One of his thick arms was fastened right over it, his fingers clamping its far edge like he was about to croupier the whole thing towards him.
‘So, you said at the table your son’s writing a book,’ said the man in the burgundy shirt.
Olivia shifted herself nearer the doorframe.
‘Who?’ Isaac barked. Eyes bloodshot. Mouth slack.
‘Leo,’ slurred the man, his head drooping. ‘Your son.’
‘Leo’s not my son,’ Isaac replied, playing the table like a piano with his other hand. ‘I have a son.’
Olivia placed the side of her wrist on the doorframe and leaned in.
‘But you treat him like a son, don’t you?’ the man said. One of his arms dangled to the floor, his fingers grazing the carpet.
Isaac made a strange noise, a half-scoff, half-grunt. He rolled his bloodshot eyes. ‘I treat him the bare minimum, for Caroline’s sake,’ he huffed, ‘that is all. Balth’s my son, I don’t need another.’

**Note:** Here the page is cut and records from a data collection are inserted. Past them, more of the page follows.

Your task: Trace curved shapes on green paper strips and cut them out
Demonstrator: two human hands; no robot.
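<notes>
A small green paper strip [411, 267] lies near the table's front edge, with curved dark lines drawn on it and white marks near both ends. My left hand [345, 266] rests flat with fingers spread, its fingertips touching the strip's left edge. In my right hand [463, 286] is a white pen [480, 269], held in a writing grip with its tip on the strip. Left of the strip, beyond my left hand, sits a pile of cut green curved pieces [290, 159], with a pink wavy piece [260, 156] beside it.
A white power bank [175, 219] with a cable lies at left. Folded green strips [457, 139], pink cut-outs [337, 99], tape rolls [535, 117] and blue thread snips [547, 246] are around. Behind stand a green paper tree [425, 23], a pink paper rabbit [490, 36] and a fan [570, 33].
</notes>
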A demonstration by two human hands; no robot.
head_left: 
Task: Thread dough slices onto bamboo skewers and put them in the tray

‘Alright,’ the other man said vaguely. ‘A bit harsh, Isaac.’
Isaac grunted again. ‘What’s harsh about it? There’s no blood connection and blood’s what matters, isn’t it? I tolerate Leo. That’s what I’m asked to do.’
There was silence but for a ticking clock and the swell of distant music and laughter from the dining room. Finally, Burgundy Shirt said, ‘Alright. Got any more whiskey? I’m as dry as a dog in a dusty outhouse . . .’
Olivia moved on, buckle done up, heart unfastened and pulsing free of her chest. For one moment only she considered telling Leo, one moment in which she imagined recounting every cruel word Isaac had spoken, but in the next she knew she couldn’t, and she also knew, from this moment, she would remain utterly heartbroken for him.
‘There you are.’
He was waiting for her at the entrance to the dining room.
‘Would you like to escape for a bit?’ he asked her.
‘Where to?’ she replied, trying to still her heart, trying to forget what she had heard.
‘The attic,’ he said, and he took her hand. ‘I was wondering if you’d like to come and see my Scalextric.’